#### [The problem]
Output, word for word, every line from the start of the listing down to and including the line that contains "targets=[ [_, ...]"; include nothing else.

#### [Supplied material]
----------

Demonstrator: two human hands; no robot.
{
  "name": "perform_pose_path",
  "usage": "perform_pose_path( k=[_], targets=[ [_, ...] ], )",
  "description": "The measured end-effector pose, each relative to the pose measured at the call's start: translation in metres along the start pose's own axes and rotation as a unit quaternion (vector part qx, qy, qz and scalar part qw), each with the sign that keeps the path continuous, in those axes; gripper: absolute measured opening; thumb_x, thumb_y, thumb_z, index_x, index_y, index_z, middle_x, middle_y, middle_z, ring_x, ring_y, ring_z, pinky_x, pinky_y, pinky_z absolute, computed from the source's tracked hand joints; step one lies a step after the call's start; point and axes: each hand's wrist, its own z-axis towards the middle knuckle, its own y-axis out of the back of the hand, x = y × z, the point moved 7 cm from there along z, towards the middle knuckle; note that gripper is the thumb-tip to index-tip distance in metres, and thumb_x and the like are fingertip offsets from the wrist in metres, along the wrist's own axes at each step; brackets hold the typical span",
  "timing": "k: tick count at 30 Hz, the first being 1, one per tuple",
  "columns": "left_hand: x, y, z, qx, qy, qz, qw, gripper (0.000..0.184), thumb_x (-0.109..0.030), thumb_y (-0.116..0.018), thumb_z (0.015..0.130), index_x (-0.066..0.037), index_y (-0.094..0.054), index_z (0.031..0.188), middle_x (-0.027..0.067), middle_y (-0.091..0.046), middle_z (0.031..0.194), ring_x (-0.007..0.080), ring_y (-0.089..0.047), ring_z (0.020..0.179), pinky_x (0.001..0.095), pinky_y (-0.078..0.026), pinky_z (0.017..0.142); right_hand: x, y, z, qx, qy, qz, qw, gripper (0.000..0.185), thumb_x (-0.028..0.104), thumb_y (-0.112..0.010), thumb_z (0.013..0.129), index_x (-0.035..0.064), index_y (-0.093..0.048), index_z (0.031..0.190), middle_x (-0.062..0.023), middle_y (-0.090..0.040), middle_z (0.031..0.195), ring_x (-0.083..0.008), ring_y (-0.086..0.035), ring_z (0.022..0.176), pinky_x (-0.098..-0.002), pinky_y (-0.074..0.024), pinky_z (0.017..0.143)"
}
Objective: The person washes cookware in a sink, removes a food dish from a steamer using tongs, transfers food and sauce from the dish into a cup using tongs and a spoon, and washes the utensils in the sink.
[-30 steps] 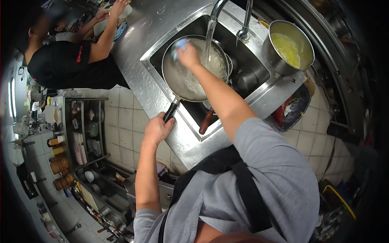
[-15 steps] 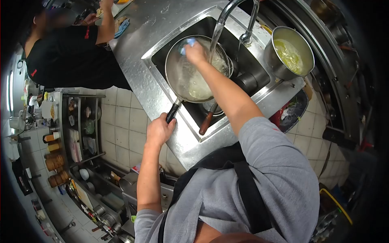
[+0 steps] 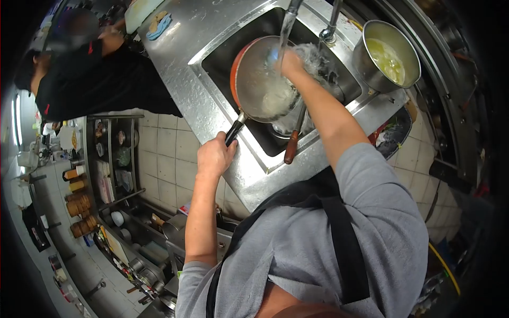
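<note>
My left hand point(image 3: 214, 155) is wrapped round the black handle point(image 3: 234, 132) of a frying pan point(image 3: 260, 90), which is tilted over the sink point(image 3: 214, 63) so that its orange outside shows on the left. Inside the pan, my right hand point(image 3: 290, 63) presses a blue and white cloth or sponge point(image 3: 274, 54), blurred by motion. Water from the tap point(image 3: 293, 8) runs down beside this hand and splashes off the pan's right side. Under the pan lies another vessel with a brown wooden handle point(image 3: 291, 147), partly hidden.
A steel pot point(image 3: 371, 71) of yellowish liquid stands at the sink's right corner. Blue and tan cloths point(image 3: 159, 26) lie on the steel counter point(image 3: 183, 47). A co-worker in black point(image 3: 106, 79) stands at the left. Shelves point(image 3: 108, 153) stand beyond the tiled floor.
The pan has tipped, showing its orange outside, and water now spills off its right side. My right hand has moved right across the pan with the cloth. The co-worker's arms have shifted.
</note>
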Motion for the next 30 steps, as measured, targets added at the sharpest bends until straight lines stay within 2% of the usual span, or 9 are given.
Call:
perform_pose_path(
  k=[3,7,11,15,18,21,25,27,30],
  targets=[
    [-0.004,-0.002,0.0,-0.014,-0.013,0.027,0.999,0.035,-0.039,-0.064,0.09,-0.004,-0.062,0.096,0.0224,-0.069,0.078,0.0408,-0.068,0.078,0.0496,-0.053,0.073,0.048,-0.007,0.009,-0.032,-0.096,0.225,0.969,0.036,0.028,-0.065,0.082,0.0008,-0.068,0.106,-0.0239,-0.069,0.109,-0.0412,-0.067,0.103,-0.0484,-0.0545,0.089],
    [-0.003,-0.001,0.004,-0.006,0.021,0.036,0.999,0.037,-0.04,-0.064,0.09,-0.004,-0.062,0.099,0.0232,-0.07,0.081,0.0413,-0.068,0.082,0.0494,-0.053,0.076,0.111,-0.043,-0.077,0.08,0.113,0.173,0.975,0.048,0.014,-0.058,0.084,-0.0012,-0.048,0.129,-0.0288,-0.051,0.131,-0.0461,-0.054,0.12,-0.0502,-0.0457,0.101],
    [0.001,0.001,0.002,0.011,0.039,-0.034,0.999,0.038,-0.041,-0.064,0.09,-0.004,-0.064,0.101,0.0218,-0.07,0.084,0.0412,-0.068,0.086,0.0481,-0.053,0.079,0.032,-0.065,-0.103,0.201,0.196,-0.099,0.955,0.032,0.017,-0.062,0.082,0.0064,-0.067,0.113,-0.0183,-0.067,0.117,-0.0358,-0.065,0.109,-0.0448,-0.0544,0.088],
    [-0.002,0.002,0.003,0.023,0.025,-0.003,0.999,0.038,-0.04,-0.063,0.09,-0.005,-0.064,0.102,0.0214,-0.071,0.085,0.0412,-0.068,0.087,0.0478,-0.053,0.08,-0.034,-0.034,-0.009,0.016,0.194,-0.309,0.931,0.023,0.029,-0.067,0.083,0.0126,-0.075,0.096,-0.0119,-0.072,0.103,-0.0263,-0.07,0.096,-0.0397,-0.057,0.075],
    [-0.006,-0.003,0.003,0.027,0.025,0.005,0.999,0.038,-0.04,-0.063,0.09,-0.004,-0.065,0.103,0.0221,-0.071,0.086,0.0411,-0.068,0.088,0.0478,-0.053,0.08,0.005,0.028,0.008,-0.052,0.055,-0.056,0.996,0.024,0.028,-0.062,0.086,0.0079,-0.073,0.094,-0.0181,-0.071,0.107,-0.0326,-0.071,0.096,-0.0445,-0.0581,0.078],
    [-0.008,0.001,0.005,0.025,0.04,0.024,0.999,0.04,-0.042,-0.062,0.09,-0.004,-0.064,0.102,0.0248,-0.07,0.09,0.043,-0.067,0.091,0.0493,-0.051,0.081,0.064,-0.01,-0.013,-0.094,0.084,0.091,0.988,0.037,0.023,-0.062,0.082,0.0035,-0.059,0.113,-0.023,-0.064,0.11,-0.0396,-0.065,0.102,-0.0495,-0.0534,0.088],
    [-0.006,0.003,0.005,0.017,0.039,0.025,0.999,0.038,-0.04,-0.062,0.09,-0.004,-0.064,0.103,0.0233,-0.071,0.089,0.0415,-0.068,0.089,0.0481,-0.052,0.081,0.072,-0.07,-0.093,0.054,0.273,0.005,0.96,0.042,0.015,-0.06,0.082,0.0068,-0.056,0.123,-0.0196,-0.063,0.116,-0.0357,-0.065,0.108,-0.0464,-0.0518,0.093],
    [-0.007,0.002,0.004,0.044,0.044,-0.031,0.998,0.039,-0.04,-0.063,0.089,-0.003,-0.064,0.102,0.0237,-0.07,0.09,0.0416,-0.068,0.089,0.0476,-0.052,0.081,0.023,-0.078,-0.079,0.21,0.239,-0.195,0.928,0.042,0.021,-0.063,0.083,0.0078,-0.057,0.123,-0.0157,-0.069,0.111,-0.0334,-0.068,0.104,-0.0455,-0.0524,0.092],
    [-0.004,-0.002,0.002,0.04,0.034,-0.033,0.998,0.041,-0.04,-0.063,0.089,-0.002,-0.065,0.104,0.0238,-0.07,0.09,0.0416,-0.067,0.089,0.0468,-0.052,0.082,-0.022,-0.071,-0.02,0.152,0.105,-0.168,0.968,0.043,0.031,-0.067,0.083,0.0081,-0.06,0.119,-0.0138,-0.072,0.108,-0.0329,-0.069,0.1,-0.045,-0.053,0.09]
  ],
)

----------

#### [Written response]
Demonstrator: two human hands; no robot.
{
  "name": "perform_pose_path",
  "usage": "perform_pose_path( k=[_], targets=[ [_, ...] ], )",

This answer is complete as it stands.